Reproduce the data in its entirety, exactly as supplied.

=== Dataset extract ===

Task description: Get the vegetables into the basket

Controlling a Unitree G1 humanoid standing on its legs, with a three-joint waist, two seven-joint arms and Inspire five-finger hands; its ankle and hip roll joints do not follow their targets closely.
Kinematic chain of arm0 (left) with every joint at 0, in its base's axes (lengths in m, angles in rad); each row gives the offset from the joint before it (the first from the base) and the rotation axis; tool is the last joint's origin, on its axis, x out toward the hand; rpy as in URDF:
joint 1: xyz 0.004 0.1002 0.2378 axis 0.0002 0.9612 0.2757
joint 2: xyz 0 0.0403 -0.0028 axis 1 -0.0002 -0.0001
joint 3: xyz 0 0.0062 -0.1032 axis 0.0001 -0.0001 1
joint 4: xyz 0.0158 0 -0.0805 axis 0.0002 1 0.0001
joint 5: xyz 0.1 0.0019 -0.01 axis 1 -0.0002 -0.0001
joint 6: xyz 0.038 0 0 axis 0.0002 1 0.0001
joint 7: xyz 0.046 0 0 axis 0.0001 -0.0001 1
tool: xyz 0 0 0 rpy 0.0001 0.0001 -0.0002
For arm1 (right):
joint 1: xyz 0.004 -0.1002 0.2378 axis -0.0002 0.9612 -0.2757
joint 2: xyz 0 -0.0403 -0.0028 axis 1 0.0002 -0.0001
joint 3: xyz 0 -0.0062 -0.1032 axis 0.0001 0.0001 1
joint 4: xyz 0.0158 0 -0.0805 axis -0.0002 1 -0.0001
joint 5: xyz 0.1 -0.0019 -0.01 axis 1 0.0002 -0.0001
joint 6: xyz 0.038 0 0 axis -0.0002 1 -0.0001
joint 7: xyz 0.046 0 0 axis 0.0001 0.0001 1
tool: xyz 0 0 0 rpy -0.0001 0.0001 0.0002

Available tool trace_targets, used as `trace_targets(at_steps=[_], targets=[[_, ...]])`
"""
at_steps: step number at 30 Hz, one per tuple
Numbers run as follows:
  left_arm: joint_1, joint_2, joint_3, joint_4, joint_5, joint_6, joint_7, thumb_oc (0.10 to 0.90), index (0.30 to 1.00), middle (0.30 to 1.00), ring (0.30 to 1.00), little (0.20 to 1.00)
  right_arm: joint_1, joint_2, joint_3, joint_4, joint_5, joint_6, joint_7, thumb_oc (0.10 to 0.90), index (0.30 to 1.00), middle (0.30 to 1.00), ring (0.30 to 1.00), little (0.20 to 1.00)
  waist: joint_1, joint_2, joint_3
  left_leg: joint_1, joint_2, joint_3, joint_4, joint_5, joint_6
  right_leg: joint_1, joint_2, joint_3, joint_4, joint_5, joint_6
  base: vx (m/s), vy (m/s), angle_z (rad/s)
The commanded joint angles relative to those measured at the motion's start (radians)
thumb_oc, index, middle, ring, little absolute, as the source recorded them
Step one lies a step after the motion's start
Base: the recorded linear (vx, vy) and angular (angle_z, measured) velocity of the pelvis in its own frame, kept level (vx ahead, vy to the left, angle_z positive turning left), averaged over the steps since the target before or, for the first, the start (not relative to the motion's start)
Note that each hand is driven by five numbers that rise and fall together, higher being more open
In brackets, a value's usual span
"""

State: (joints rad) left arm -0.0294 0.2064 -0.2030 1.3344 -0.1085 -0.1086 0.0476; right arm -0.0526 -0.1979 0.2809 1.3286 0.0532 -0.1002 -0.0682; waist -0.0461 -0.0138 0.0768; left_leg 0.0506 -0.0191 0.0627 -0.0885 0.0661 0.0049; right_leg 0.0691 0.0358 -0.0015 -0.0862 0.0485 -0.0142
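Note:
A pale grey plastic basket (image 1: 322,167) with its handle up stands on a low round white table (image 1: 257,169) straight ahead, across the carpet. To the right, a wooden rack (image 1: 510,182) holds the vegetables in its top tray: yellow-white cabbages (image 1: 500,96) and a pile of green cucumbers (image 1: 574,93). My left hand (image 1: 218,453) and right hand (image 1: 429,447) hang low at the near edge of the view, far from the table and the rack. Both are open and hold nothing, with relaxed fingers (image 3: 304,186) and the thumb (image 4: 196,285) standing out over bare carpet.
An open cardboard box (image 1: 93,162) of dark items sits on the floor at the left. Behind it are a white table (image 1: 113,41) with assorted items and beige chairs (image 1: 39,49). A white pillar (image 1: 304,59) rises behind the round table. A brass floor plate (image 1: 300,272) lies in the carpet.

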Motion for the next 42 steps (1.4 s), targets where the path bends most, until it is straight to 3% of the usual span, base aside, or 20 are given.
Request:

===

◆ Exercise output ◆
Task description: Get the vegetables into the basket

Controlling a Unitree G1 humanoid standing on its legs, with a three-joint waist, two seven-joint arms and Inspire five-finger hands; its ankle and hip roll joints do not follow their targets closely.
Kinematic chain of arm0 (left) with every joint at 0, in its base's axes (lengths in m, angles in rad); each row gives the offset from the joint before it (the first from the base) and the rotation axis; tool is the last joint's origin, on its axis, x out toward the hand; rpy as in URDF:
joint 1: xyz 0.004 0.1002 0.2378 axis 0.0002 0.9612 0.2757
joint 2: xyz 0 0.0403 -0.0028 axis 1 -0.0002 -0.0001
joint 3: xyz 0 0.0062 -0.1032 axis 0.0001 -0.0001 1
joint 4: xyz 0.0158 0 -0.0805 axis 0.0002 1 0.0001
joint 5: xyz 0.1 0.0019 -0.01 axis 1 -0.0002 -0.0001
joint 6: xyz 0.038 0 0 axis 0.0002 1 0.0001
joint 7: xyz 0.046 0 0 axis 0.0001 -0.0001 1
tool: xyz 0 0 0 rpy 0.0001 0.0001 -0.0002
For arm1 (right):
joint 1: xyz 0.004 -0.1002 0.2378 axis -0.0002 0.9612 -0.2757
joint 2: xyz 0 -0.0403 -0.0028 axis 1 0.0002 -0.0001
joint 3: xyz 0 -0.0062 -0.1032 axis 0.0001 0.0001 1
joint 4: xyz 0.0158 0 -0.0805 axis -0.0002 1 -0.0001
joint 5: xyz 0.1 -0.0019 -0.01 axis 1 0.0002 -0.0001
joint 6: xyz 0.038 0 0 axis -0.0002 1 -0.0001
joint 7: xyz 0.046 0 0 axis 0.0001 0.0001 1
tool: xyz 0 0 0 rpy -0.0001 0.0001 0.0002

Available tool trace_targets, used as `trace_targets(at_steps=[_], targets=[[_, ...]])`
"""
at_steps: step number at 30 Hz, one per tuple
Numbers run as follows:
  left_arm: joint_1, joint_2, joint_3, joint_4, joint_5, joint_6, joint_7, thumb_oc (0.10 to 0.90), index (0.30 to 1.00), middle (0.30 to 1.00), ring (0.30 to 1.00), little (0.20 to 1.00)
  right_arm: joint_1, joint_2, joint_3, joint_4, joint_5, joint_6, joint_7, thumb_oc (0.10 to 0.90), index (0.30 to 1.00), middle (0.30 to 1.00), ring (0.30 to 1.00), little (0.20 to 1.00)
  waist: joint_1, joint_2, joint_3
  left_leg: joint_1, joint_2, joint_3, joint_4, joint_5, joint_6
  right_leg: joint_1, joint_2, joint_3, joint_4, joint_5, joint_6
  base: vx (m/s), vy (m/s), angle_z (rad/s)
The commanded joint angles relative to those measured at the motion's start (radians)
thumb_oc, index, middle, ring, little absolute, as the source recorded them
Step one lies a step after the motion's start
Base: the recorded linear (vx, vy) and angular (angle_z, measured) velocity of the pelvis in its own frame, kept level (vx ahead, vy to the left, angle_z positive turning left), averaged over the steps since the target before or, for the first, the start (not relative to the motion's start)
Note that each hand is driven by five numbers that rise and fall together, higher being more open
In brackets, a value's usual span
"""

State: (joints rad) left arm -0.0294 0.2064 -0.2030 1.3344 -0.1085 -0.1086 0.0476; right arm -0.0526 -0.1979 0.2809 1.3286 0.0532 -0.1002 -0.0682; waist -0.0461 -0.0138 0.0768; left_leg 0.0506 -0.0191 0.0627 -0.0885 0.0661 0.0049; right_leg 0.0691 0.0358 -0.0015 -0.0862 0.0485 -0.0142
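Note:
A pale grey plastic basket (image 1: 322,167) with its handle up stands on a low round white table (image 1: 257,169) straight ahead, across the carpet. To the right, a wooden rack (image 1: 510,182) holds the vegetables in its top tray: yellow-white cabbages (image 1: 500,96) and a pile of green cucumbers (image 1: 574,93). My left hand (image 1: 218,453) and right hand (image 1: 429,447) hang low at the near edge of the view, far from the table and the rack. Both are open and hold nothing, with relaxed fingers (image 3: 304,186) and the thumb (image 4: 196,285) standing out over bare carpet.
An open cardboard box (image 1: 93,162) of dark items sits on the floor at the left. Behind it are a white table (image 1: 113,41) with assorted items and beige chairs (image 1: 39,49). A white pillar (image 1: 304,59) rises behind the round table. A brass floor plate (image 1: 300,272) lies in the carpet.
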
Motion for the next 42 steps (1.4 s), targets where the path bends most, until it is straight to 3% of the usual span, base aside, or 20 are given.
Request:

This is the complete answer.